TASK DETAILS
Search the records below for the word "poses". Copy each line where it occurs.

PROVIDED MATERIAL

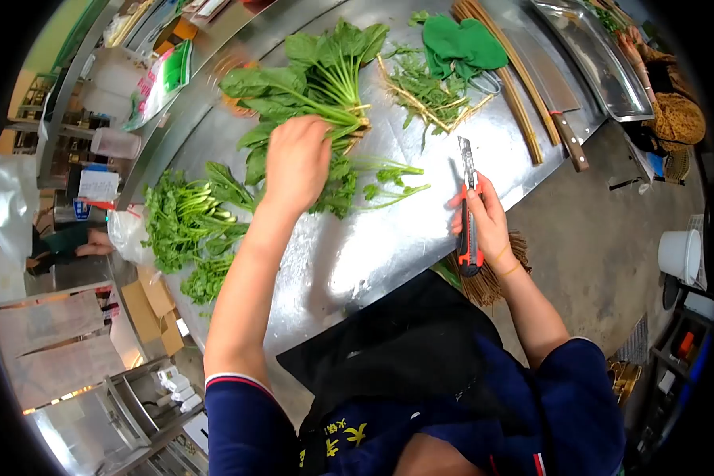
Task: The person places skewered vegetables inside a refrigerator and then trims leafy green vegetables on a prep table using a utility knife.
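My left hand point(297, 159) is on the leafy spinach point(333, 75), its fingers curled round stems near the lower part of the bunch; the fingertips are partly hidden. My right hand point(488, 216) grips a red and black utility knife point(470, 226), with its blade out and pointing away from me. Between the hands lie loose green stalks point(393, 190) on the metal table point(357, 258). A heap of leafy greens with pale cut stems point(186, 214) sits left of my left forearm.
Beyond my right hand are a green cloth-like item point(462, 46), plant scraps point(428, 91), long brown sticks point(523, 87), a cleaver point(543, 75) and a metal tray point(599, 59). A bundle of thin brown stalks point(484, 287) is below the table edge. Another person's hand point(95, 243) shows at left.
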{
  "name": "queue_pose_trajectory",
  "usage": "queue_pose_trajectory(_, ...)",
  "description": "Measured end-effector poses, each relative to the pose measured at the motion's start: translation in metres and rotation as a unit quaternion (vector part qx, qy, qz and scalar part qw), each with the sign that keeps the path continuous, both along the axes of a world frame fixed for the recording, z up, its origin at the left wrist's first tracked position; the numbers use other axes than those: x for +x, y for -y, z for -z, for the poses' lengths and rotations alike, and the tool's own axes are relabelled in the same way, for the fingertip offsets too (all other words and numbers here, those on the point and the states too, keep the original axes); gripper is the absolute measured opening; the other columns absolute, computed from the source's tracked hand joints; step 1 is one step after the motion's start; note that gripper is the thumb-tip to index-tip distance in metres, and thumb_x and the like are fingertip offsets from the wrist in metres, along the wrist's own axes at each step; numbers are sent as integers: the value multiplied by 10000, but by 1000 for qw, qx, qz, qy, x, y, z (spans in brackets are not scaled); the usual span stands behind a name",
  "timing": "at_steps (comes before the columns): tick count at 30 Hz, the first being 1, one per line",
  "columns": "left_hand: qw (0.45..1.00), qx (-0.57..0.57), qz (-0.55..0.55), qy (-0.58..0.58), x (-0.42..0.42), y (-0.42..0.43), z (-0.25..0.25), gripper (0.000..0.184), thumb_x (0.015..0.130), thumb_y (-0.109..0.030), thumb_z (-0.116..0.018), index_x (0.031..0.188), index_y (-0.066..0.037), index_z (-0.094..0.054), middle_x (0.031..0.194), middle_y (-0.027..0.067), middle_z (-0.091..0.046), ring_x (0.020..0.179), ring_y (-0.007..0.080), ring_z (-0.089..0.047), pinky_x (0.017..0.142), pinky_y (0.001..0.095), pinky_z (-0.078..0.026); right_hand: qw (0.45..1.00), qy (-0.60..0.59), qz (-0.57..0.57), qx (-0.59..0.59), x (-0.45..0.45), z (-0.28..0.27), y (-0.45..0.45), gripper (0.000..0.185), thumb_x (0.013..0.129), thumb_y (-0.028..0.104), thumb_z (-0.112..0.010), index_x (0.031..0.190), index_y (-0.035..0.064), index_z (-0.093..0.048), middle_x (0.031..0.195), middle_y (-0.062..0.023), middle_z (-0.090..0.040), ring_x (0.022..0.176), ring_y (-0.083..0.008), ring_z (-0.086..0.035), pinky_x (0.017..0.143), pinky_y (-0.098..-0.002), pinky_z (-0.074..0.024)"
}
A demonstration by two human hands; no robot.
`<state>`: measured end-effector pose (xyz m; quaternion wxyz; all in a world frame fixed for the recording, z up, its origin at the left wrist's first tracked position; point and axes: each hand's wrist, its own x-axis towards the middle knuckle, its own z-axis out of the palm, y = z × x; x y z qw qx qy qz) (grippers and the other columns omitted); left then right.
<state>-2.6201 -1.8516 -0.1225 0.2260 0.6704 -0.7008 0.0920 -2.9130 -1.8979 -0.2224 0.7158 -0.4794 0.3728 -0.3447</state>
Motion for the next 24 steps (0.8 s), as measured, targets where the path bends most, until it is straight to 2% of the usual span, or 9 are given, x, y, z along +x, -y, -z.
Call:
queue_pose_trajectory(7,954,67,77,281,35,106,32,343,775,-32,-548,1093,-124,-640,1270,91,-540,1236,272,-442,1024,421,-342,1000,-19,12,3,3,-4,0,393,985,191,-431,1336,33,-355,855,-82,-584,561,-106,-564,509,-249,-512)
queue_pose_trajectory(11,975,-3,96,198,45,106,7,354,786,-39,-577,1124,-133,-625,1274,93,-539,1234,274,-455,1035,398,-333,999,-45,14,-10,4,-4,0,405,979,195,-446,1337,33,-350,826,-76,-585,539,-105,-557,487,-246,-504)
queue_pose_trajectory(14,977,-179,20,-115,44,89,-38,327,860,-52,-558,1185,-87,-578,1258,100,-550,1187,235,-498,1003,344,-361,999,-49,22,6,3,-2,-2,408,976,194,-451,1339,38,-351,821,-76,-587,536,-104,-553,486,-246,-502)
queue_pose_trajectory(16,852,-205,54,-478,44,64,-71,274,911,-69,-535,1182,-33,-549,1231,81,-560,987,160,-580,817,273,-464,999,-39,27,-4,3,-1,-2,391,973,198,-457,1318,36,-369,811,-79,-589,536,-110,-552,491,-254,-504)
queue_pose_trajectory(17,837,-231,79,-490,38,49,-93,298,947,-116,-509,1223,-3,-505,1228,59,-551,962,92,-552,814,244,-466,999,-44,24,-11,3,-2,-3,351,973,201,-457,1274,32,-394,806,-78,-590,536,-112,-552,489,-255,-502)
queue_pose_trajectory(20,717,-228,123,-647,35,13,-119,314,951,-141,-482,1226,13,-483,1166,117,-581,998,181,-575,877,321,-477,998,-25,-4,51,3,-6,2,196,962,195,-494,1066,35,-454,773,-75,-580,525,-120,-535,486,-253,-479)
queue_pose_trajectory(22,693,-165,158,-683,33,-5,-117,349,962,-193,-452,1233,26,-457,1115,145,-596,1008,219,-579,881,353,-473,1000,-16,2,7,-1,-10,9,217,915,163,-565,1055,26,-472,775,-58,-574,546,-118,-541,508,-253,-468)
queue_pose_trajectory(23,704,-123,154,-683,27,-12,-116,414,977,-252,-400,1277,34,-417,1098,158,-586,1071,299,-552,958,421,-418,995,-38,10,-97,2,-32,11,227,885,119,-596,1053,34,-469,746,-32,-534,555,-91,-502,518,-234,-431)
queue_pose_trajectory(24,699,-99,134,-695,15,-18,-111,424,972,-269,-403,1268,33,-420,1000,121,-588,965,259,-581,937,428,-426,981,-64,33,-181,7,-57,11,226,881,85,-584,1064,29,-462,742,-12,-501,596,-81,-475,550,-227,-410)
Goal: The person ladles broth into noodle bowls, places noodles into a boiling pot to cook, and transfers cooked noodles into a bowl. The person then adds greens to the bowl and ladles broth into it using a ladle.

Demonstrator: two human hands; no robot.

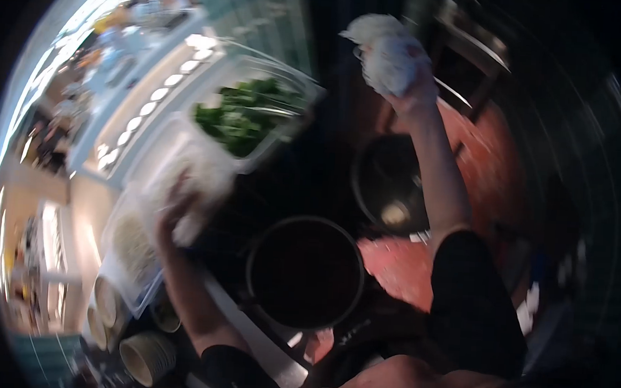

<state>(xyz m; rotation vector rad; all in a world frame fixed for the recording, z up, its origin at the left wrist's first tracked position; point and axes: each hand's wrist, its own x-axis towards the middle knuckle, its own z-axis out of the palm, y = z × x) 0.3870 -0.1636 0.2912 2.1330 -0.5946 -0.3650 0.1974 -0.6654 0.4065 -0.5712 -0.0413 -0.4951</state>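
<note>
My right hand is raised at the top, its fingers closed round a bunched white cloth. My left hand, smeared by motion, is at a clear tub of pale, stringy food that I cannot name. Whether its fingers hold any of it is hidden by the blur. Beyond it stands a clear tub of green leaves. Nearer me, a further tub holds pale shreds. Below my right forearm sits a dark pan with a small pale lump inside.
A large dark round pan stands in the middle, close to my body. Stacked paper cups or bowls are at the lower left. A reddish wet-looking surface surrounds the right-hand pan. A lit counter runs along the left.
</note>
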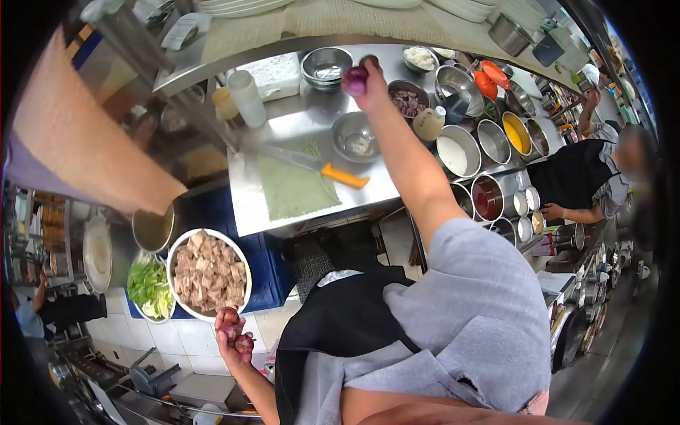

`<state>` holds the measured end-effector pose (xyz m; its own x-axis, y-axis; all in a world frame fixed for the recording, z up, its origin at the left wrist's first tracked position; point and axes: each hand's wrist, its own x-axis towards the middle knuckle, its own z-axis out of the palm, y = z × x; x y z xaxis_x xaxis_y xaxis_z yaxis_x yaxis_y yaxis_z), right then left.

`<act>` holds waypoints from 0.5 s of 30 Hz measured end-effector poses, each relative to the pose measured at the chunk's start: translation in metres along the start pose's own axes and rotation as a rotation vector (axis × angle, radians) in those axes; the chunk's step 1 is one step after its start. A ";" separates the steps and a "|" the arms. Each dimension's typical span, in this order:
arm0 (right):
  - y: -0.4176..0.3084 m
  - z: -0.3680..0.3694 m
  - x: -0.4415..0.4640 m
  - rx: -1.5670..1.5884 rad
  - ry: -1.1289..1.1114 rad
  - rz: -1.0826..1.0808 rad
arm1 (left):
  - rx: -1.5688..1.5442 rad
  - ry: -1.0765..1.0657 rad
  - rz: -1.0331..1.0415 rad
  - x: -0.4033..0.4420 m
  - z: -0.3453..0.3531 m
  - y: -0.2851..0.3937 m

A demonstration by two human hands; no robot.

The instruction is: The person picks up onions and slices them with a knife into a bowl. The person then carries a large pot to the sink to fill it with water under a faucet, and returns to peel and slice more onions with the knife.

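My right hand (372,86) is closed around red onions (354,81), held above the steel counter between nested metal bowls (326,69) and a bowl of cut purple onion (408,99). In my left hand (230,350), at the lower left, are several small red onions (236,333), with the fingers curled around them. That hand is beside a white tub of meat chunks (210,273). A knife with an orange handle (345,175) lies on a green cloth (294,191) on the counter. Near it sits a metal bowl (354,137) with white bits inside.
A bowl of leafy greens (151,287) stands beside the meat tub. Several pots and containers of sauces (487,197) line the right. A shelf (304,23) with plates overhangs the counter. A blurred forearm (92,131) crosses the upper left. A co-worker in a black apron (570,173) stands at right.
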<state>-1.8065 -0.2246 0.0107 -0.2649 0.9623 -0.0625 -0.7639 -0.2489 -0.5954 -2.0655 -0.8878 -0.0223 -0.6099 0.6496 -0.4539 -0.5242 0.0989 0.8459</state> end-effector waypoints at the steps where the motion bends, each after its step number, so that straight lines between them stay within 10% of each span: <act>1: 0.002 0.018 0.021 -0.067 0.158 -0.085 | -0.028 0.005 -0.005 0.007 0.017 0.006; 15: -0.022 -0.012 0.174 -0.454 0.241 -0.205 | -0.039 0.076 0.101 0.042 0.085 0.036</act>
<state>-1.8284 -0.0506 0.0037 0.0453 0.9972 -0.0590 -0.4409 -0.0331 -0.8969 -2.0594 -0.7934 0.0126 -0.7035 0.5956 -0.3878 -0.4795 0.0049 0.8775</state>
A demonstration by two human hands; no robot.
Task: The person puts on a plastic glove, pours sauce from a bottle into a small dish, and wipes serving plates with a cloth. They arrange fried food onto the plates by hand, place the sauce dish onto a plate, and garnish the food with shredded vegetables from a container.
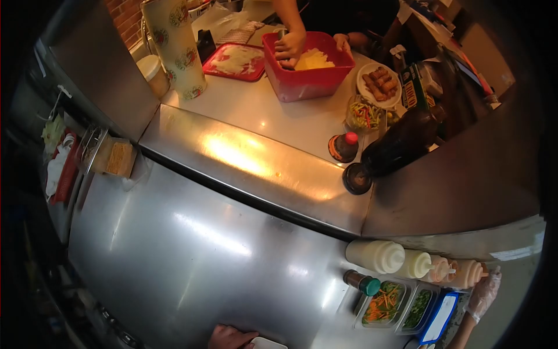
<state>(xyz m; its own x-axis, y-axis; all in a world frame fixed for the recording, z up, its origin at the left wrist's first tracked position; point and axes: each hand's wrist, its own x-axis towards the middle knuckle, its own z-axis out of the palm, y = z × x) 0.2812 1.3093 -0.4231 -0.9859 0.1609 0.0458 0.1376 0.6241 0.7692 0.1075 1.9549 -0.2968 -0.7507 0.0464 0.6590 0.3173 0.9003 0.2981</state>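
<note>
At the bottom edge, my left hand [231, 337] is partly cut off by the frame. Its fingers are bent against a white-edged object [269, 344], of which only a corner shows. Far to the right, my right hand [485, 295] wears a clear plastic glove and closes around the top of the end squeeze bottle [467, 273], which has pale orange contents. Beside that bottle stand another orange one [440, 269] and two pale ones. Below them sit a container of shredded carrot and greens [383, 303] and a container of chopped green herbs [417, 309].
A green-capped shaker [361, 282] stands on the steel counter [209, 250]. Across the raised ledge [238, 148], another person's hands [290, 47] work at a red tub [308, 84] of yellow food. A plate of fried rolls [379, 84], a dark bottle and a patterned cylinder stand nearby.
</note>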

OUTPUT OF THE TASK
  "description": "Measured end-effector poses, each relative to the pose measured at the motion's start: translation in metres and rotation as a unit quaternion (vector part qx, qy, qz and scalar part qw), each with the sign that keeps the path continuous, both along the axes of a world frame fixed for the recording, z up, its origin at the left wrist's first tracked position; the numbers use other axes than those: x for +x, y for -y, z for -z, for the poses' lengths and rotations alike, and the tool's own axes are relabelled in the same way, for the fingertip offsets too (all other words and numbers here, those on the point and the states too, keep the original axes); gripper is the absolute measured opening; the other columns absolute, computed from the source's tracked hand joints; step 1 is one step after the motion's start; note that gripper is the thumb-tip to index-tip distance in metres, and thumb_x and the like are fingertip offsets from the wrist in metres, along the wrist's own axes at each step; numbers are sent as integers: the value multiplied by 10000, but by 1000 for qw, qx, qz, qy, x, y, z (spans in brackets are not scaled); the usual span stands behind a name",
`<act>` holds waypoints from 0.5 s of 30 Hz measured end-effector poses, each relative to the pose measured at the chunk's start: translation in metres along the start pose's own axes and rotation as a rotation vector (axis × angle, radians) in those axes; the chunk's step 1 is one step after its start. A ";" separates the steps and a "|" the arms. Each dimension's typical span, in this order:

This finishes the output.